(Dataset records)
========================================
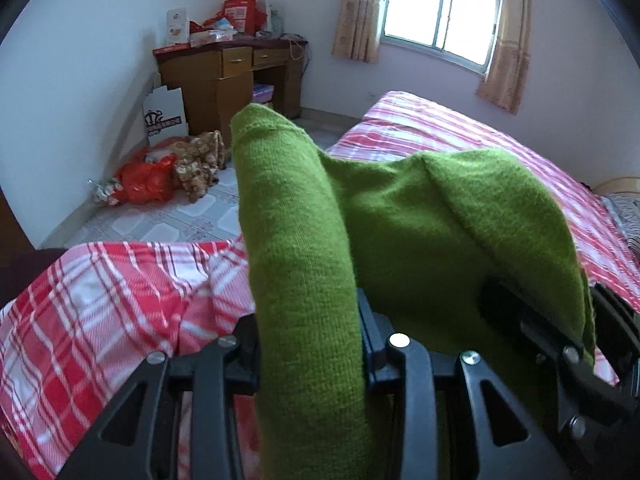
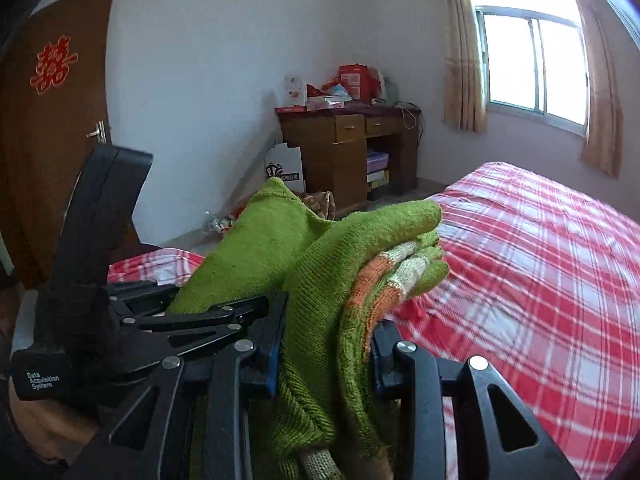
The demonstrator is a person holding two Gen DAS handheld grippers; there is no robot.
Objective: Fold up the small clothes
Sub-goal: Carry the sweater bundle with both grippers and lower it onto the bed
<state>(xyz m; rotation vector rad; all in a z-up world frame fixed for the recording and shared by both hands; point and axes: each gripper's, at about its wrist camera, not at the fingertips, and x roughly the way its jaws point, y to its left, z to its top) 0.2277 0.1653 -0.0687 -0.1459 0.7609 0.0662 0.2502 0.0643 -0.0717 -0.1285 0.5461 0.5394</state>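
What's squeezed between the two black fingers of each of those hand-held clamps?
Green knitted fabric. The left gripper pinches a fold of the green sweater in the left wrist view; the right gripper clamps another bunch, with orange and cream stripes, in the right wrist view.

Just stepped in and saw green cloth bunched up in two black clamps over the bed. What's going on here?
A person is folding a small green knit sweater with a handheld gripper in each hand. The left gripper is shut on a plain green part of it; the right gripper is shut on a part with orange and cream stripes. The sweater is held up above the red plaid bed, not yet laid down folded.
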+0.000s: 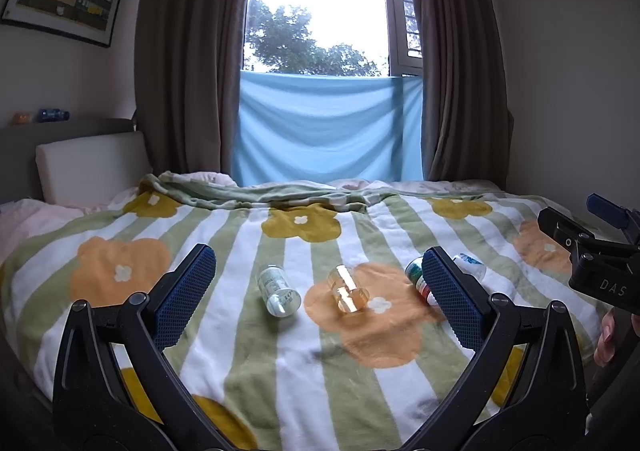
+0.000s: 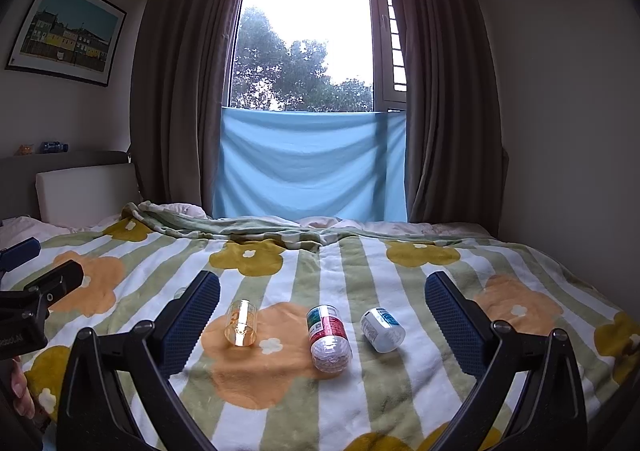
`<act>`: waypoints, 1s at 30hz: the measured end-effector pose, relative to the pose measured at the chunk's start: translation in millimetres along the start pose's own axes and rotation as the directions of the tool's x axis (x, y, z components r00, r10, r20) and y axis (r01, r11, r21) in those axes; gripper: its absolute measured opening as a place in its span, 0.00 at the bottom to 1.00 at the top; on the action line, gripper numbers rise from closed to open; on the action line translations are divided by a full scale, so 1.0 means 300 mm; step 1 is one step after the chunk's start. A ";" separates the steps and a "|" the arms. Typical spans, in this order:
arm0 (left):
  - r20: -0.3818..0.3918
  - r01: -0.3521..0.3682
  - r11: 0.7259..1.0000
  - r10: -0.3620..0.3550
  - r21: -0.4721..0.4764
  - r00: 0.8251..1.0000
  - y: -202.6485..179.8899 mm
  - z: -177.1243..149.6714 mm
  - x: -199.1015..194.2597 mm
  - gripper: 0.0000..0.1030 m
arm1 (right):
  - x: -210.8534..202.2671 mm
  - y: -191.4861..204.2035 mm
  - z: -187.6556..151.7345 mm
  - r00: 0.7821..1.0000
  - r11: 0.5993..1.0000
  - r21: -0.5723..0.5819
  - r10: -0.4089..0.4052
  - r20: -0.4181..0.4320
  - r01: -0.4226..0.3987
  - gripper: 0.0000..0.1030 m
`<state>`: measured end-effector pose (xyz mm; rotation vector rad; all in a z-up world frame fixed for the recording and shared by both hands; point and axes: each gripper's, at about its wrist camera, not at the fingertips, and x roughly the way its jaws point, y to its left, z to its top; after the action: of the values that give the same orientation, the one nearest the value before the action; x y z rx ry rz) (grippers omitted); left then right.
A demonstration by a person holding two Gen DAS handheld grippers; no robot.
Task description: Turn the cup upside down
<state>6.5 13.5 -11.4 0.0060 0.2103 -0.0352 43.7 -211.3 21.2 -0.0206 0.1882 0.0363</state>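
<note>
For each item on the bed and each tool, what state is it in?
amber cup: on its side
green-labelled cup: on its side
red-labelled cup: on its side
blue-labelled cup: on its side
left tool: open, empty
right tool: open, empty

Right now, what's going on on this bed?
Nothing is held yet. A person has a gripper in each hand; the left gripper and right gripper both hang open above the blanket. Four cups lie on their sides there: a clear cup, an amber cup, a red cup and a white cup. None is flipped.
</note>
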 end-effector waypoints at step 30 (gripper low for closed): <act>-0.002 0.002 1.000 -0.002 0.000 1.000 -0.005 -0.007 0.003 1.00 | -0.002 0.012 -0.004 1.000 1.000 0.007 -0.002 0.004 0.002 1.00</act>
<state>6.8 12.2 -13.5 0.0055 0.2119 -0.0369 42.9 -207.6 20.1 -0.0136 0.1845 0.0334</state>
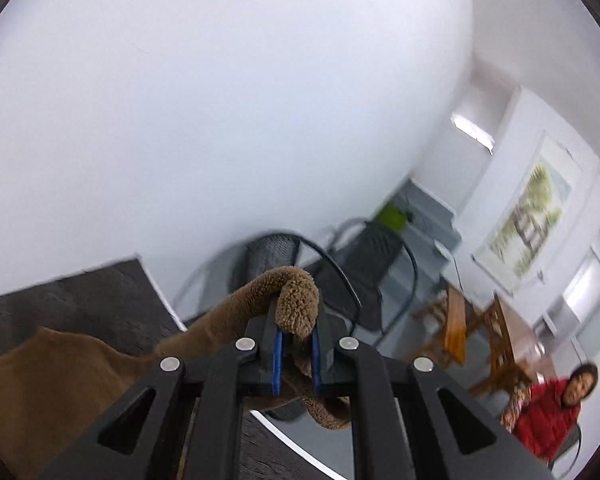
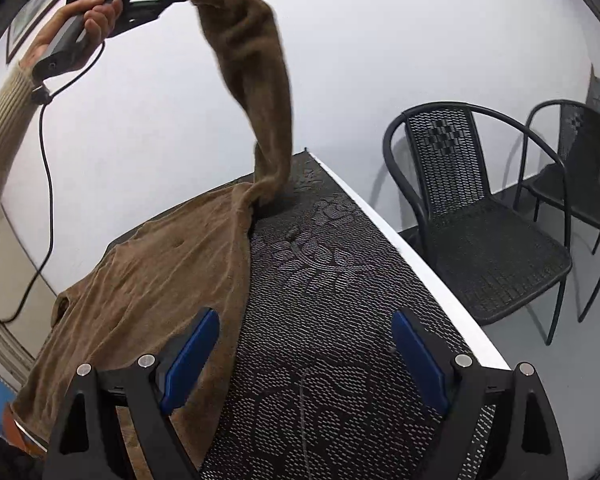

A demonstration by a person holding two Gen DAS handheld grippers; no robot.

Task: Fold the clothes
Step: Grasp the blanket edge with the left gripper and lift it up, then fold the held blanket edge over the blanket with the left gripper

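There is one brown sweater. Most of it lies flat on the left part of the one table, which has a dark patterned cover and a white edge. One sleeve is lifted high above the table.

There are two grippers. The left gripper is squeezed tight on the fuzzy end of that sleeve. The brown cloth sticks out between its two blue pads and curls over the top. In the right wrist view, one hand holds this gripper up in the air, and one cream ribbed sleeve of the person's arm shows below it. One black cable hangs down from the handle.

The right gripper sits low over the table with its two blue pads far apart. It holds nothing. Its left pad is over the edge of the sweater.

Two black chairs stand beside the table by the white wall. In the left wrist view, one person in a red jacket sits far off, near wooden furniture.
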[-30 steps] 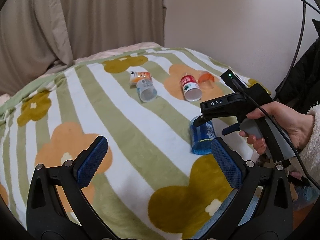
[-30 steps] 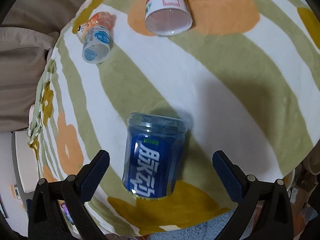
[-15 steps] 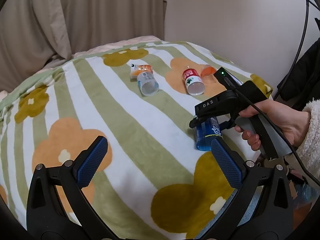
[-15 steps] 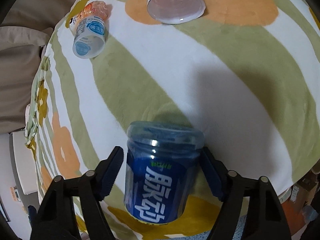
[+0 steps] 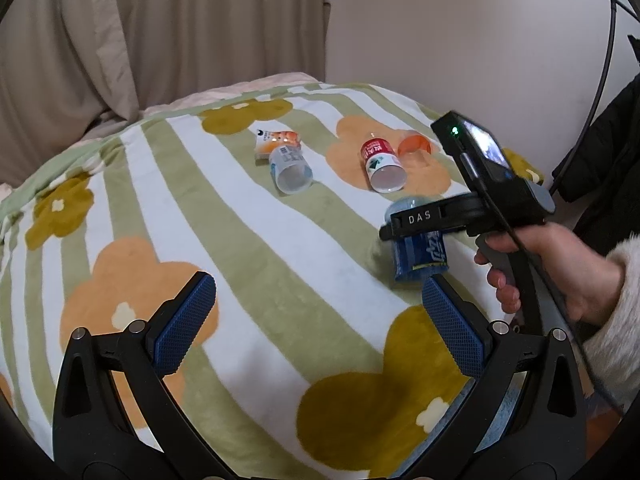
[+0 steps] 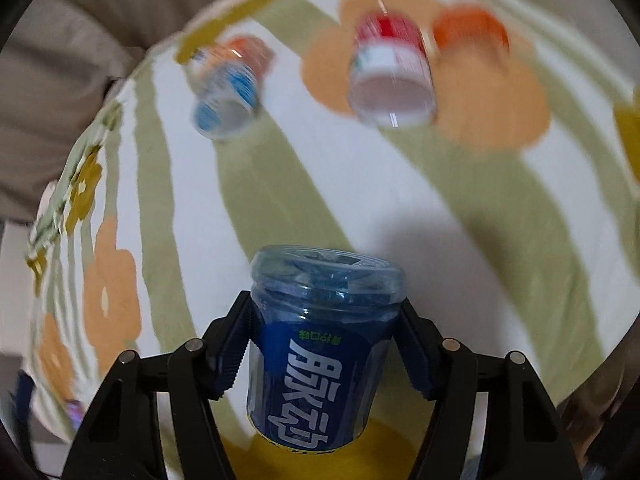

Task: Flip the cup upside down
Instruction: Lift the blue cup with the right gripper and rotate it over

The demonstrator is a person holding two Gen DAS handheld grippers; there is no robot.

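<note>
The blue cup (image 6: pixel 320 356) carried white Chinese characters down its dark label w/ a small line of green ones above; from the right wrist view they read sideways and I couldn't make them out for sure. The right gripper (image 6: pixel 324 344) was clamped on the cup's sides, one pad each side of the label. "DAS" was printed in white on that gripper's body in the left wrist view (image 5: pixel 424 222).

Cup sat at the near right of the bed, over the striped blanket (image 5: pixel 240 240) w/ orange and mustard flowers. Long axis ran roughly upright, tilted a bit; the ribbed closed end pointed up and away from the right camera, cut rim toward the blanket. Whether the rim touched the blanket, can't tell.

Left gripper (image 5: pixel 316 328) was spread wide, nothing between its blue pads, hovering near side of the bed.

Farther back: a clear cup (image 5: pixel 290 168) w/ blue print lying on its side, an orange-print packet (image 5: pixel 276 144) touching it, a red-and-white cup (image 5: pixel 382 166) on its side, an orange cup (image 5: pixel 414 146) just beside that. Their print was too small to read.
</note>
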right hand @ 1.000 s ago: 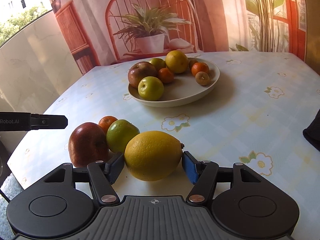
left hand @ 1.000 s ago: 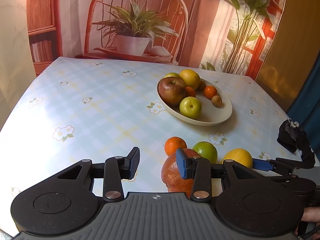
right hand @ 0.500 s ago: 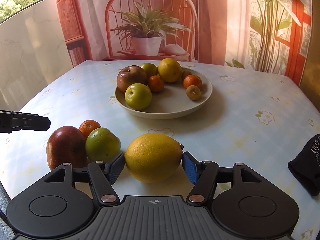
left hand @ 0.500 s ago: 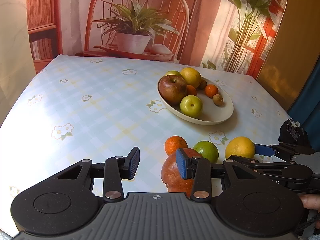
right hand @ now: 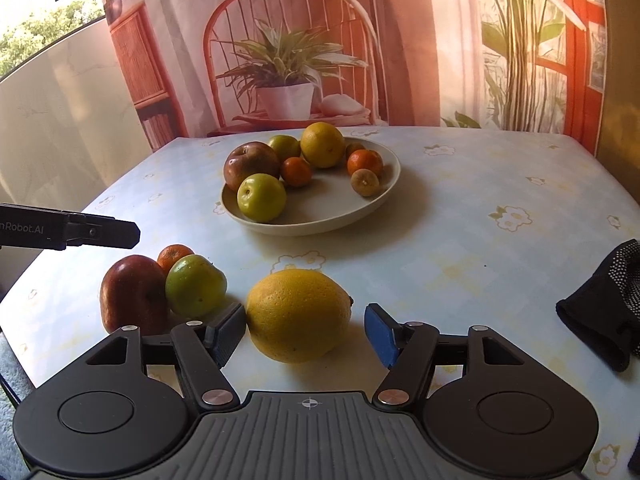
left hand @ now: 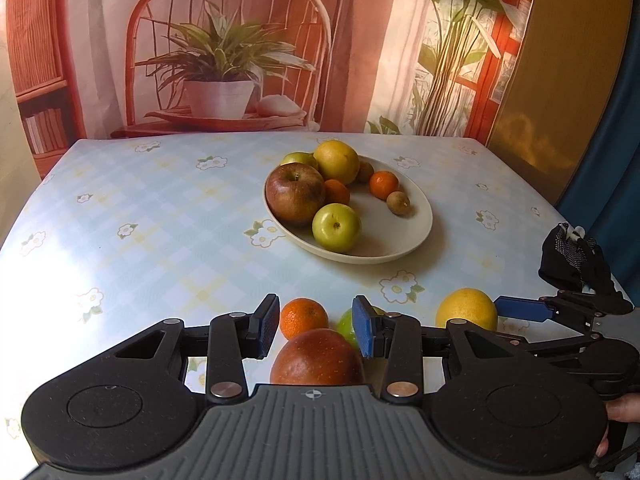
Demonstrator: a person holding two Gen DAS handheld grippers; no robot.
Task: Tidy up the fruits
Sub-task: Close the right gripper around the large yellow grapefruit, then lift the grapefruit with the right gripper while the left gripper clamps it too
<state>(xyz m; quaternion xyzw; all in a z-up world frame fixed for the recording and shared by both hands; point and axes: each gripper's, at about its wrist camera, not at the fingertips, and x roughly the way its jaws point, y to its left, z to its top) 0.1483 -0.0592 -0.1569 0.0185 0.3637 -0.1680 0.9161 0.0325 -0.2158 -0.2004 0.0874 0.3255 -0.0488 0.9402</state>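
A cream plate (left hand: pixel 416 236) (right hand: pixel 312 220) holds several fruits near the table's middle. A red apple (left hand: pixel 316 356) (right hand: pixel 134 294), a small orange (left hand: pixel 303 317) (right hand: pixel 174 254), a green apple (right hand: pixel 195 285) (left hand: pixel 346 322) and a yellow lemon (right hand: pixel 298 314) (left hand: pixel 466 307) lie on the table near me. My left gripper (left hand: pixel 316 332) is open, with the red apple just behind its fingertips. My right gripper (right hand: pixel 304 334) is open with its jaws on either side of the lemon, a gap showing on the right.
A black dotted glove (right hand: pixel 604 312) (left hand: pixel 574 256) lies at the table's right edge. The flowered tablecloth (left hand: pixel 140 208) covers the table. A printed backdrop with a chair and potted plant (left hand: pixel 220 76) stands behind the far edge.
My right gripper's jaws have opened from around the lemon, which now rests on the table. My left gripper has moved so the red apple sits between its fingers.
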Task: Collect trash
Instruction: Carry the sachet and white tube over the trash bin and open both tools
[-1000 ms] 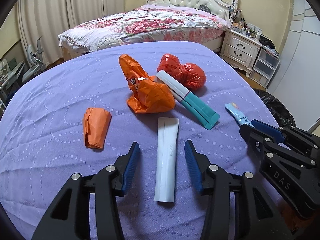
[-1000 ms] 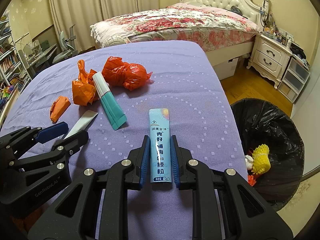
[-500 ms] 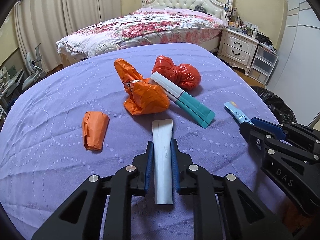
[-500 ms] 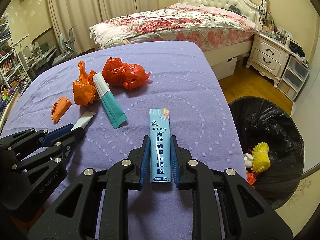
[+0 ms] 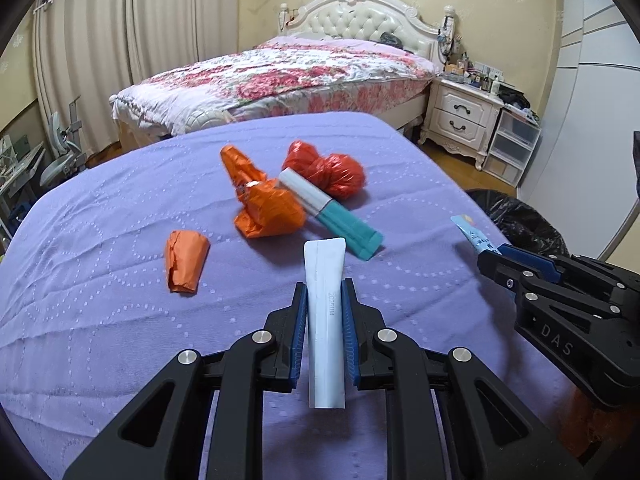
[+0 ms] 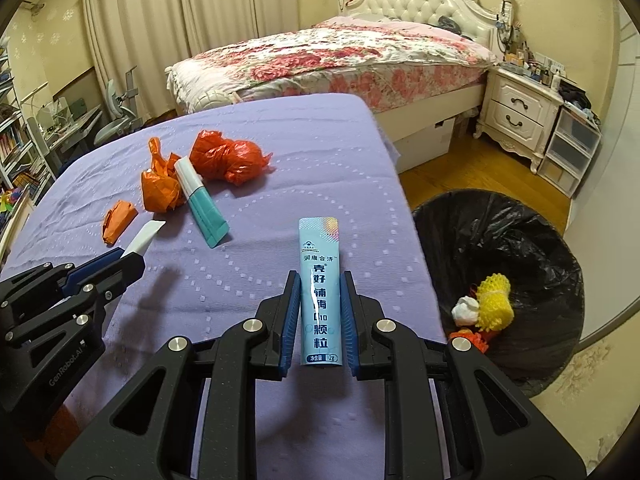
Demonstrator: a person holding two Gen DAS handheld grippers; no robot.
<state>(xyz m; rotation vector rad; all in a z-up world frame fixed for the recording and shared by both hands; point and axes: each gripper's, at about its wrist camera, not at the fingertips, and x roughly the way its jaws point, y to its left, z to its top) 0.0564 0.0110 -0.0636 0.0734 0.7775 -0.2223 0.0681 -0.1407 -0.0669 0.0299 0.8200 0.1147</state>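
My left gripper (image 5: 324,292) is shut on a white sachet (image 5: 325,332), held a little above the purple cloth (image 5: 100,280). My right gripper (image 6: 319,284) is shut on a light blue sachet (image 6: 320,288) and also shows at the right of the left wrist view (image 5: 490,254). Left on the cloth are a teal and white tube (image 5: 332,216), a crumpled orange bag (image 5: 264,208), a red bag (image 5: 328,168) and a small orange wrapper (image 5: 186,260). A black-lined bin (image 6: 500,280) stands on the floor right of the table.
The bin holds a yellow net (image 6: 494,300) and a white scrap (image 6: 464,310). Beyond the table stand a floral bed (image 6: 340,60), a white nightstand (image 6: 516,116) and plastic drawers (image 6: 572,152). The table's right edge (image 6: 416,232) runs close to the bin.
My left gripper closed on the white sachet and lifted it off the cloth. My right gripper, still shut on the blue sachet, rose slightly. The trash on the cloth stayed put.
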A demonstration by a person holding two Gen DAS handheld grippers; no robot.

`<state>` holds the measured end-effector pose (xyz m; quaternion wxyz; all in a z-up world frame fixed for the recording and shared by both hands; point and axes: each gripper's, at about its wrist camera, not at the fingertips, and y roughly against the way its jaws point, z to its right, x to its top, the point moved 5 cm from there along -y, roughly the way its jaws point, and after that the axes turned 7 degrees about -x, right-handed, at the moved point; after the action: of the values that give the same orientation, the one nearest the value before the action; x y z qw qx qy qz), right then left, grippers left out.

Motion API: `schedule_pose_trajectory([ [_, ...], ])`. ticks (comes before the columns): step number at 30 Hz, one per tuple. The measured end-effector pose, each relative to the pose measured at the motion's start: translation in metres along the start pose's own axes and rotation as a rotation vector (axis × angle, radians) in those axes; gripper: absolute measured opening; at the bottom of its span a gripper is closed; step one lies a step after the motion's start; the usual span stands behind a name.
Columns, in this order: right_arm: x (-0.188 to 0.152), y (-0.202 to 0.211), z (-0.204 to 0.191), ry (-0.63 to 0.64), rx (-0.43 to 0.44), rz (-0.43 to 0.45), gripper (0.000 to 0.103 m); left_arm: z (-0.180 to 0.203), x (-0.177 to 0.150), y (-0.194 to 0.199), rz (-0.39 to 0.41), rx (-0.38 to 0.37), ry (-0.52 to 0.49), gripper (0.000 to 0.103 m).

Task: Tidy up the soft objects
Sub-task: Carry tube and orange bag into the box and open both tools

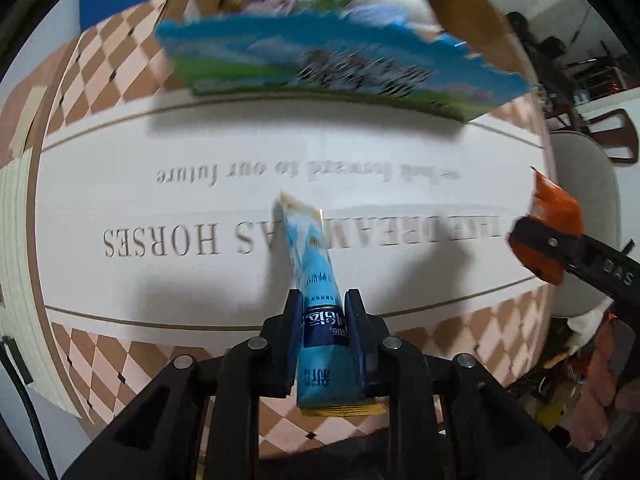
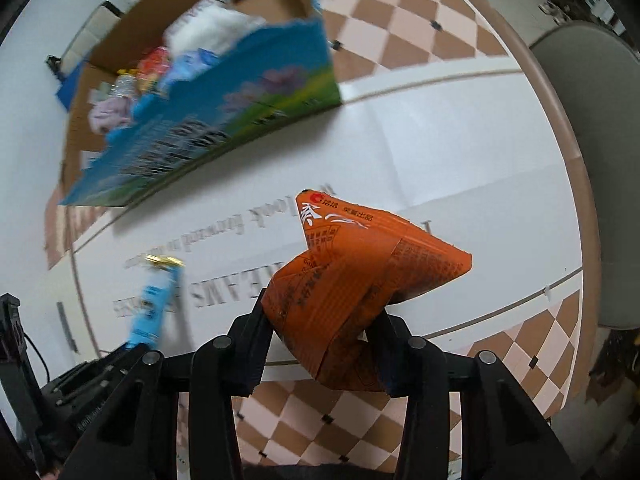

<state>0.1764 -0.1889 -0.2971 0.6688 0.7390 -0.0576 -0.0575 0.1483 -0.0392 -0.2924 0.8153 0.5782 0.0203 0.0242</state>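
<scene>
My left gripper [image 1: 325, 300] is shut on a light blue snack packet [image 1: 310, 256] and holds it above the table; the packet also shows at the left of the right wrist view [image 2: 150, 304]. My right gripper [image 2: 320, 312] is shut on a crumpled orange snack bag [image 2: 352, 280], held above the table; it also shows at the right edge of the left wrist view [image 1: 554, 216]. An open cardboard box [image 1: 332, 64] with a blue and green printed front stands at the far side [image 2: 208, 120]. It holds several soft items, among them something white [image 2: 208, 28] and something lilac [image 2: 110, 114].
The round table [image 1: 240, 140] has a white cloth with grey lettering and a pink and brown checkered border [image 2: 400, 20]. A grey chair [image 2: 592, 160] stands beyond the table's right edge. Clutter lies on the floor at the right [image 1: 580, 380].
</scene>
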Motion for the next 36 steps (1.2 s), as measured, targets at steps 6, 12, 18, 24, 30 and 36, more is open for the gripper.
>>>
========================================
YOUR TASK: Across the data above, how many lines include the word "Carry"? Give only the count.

RESULT BELOW: 3